#### [STORED DATA]
- - - -

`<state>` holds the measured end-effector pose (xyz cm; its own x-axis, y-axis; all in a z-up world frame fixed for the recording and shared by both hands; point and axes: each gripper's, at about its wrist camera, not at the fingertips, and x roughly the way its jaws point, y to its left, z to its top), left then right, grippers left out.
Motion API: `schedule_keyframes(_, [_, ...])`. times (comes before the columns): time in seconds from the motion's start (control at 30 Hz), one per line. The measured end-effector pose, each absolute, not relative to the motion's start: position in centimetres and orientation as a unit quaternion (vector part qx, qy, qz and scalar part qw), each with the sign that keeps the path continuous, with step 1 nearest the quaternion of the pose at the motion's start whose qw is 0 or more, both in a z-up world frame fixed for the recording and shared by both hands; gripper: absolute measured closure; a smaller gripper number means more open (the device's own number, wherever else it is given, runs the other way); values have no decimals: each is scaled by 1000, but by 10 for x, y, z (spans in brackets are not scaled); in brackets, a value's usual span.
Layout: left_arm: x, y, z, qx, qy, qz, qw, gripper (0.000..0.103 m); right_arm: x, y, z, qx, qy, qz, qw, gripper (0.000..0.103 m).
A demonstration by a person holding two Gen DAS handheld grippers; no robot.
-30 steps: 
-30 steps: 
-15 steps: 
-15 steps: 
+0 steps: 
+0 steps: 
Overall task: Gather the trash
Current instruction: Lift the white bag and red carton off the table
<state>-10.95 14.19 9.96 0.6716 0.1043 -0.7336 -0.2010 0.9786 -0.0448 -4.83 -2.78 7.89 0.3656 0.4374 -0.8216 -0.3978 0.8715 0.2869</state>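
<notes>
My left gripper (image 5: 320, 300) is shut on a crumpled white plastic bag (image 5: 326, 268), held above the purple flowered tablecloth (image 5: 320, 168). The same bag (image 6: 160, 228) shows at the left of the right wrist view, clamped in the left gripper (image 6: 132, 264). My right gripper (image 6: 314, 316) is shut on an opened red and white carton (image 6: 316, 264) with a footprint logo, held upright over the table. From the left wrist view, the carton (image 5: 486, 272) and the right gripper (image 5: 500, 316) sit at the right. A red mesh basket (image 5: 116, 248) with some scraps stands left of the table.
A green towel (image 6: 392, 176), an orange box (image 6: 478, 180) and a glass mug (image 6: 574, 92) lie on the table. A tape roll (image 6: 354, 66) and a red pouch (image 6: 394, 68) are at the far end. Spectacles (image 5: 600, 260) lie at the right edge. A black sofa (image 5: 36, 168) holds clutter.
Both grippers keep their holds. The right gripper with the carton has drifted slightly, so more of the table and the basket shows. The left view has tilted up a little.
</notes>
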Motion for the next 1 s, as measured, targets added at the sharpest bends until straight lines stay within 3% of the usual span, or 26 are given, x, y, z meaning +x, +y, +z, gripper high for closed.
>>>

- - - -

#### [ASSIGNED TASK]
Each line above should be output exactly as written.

#### [SOLUTION]
`<state>` holds the measured end-effector pose (xyz cm; its own x-axis, y-axis; all in a z-up world frame fixed for the recording and shared by both hands; point and axes: each gripper's, at about its wrist camera, not at the fingertips, and x roughly the way its jaws point, y to its left, z to its top), left then right, grippers left out.
Motion API: `schedule_keyframes(_, [_, ...])`. times (comes before the columns): time in seconds from the motion's start (control at 30 Hz), one per line. The measured end-effector pose, each absolute, not relative to the motion's start: position in centimetres and orientation as a unit quaternion (vector part qx, qy, qz and scalar part qw), each with the sign that keeps the path continuous, with step 1 nearest the quaternion of the pose at the motion's start whose qw is 0 or more, both in a z-up world frame fixed for the recording and shared by both hands; gripper: absolute measured closure; a smaller gripper number means more open (the device's own number, wherever else it is given, runs the other way); values have no decimals: each is scaled by 1000, but by 10 for x, y, z (spans in brackets are not scaled); in brackets, a value's usual span.
Layout: left_arm: x, y, z, qx, qy, qz, qw, gripper (0.000..0.103 m); right_arm: x, y, z, qx, qy, qz, qw, gripper (0.000..0.103 m).
A demonstration by a person holding two Gen DAS handheld grippers; no robot.
-30 steps: 
-30 steps: 
-15 steps: 
-15 steps: 
+0 steps: 
+0 steps: 
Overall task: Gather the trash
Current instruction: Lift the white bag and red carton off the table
<state>-10.95 14.19 9.96 0.6716 0.1043 -0.7336 -0.2010 0.9786 -0.0448 -4.83 -2.78 7.89 0.3656 0.4374 -0.8216 -0.3978 0.8715 0.2869</state>
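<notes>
My left gripper (image 5: 320, 300) is shut on a crumpled white plastic bag (image 5: 326, 268), held above the purple flowered tablecloth (image 5: 320, 168). The same bag (image 6: 160, 228) shows at the left of the right wrist view, clamped in the left gripper (image 6: 132, 264). My right gripper (image 6: 314, 316) is shut on an opened red and white carton (image 6: 316, 264) with a footprint logo, held upright over the table. From the left wrist view, the carton (image 5: 486, 272) and the right gripper (image 5: 500, 316) sit at the right. A red mesh basket (image 5: 116, 248) with some scraps stands left of the table.
A green towel (image 6: 392, 176), an orange box (image 6: 478, 180) and a glass mug (image 6: 574, 92) lie on the table. A tape roll (image 6: 354, 66) and a red pouch (image 6: 394, 68) are at the far end. Spectacles (image 5: 600, 260) lie at the right edge. A black sofa (image 5: 36, 168) holds clutter.
Both grippers keep their holds. The right gripper with the carton has drifted slightly, so more of the table and the basket shows. The left view has tilted up a little.
</notes>
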Motion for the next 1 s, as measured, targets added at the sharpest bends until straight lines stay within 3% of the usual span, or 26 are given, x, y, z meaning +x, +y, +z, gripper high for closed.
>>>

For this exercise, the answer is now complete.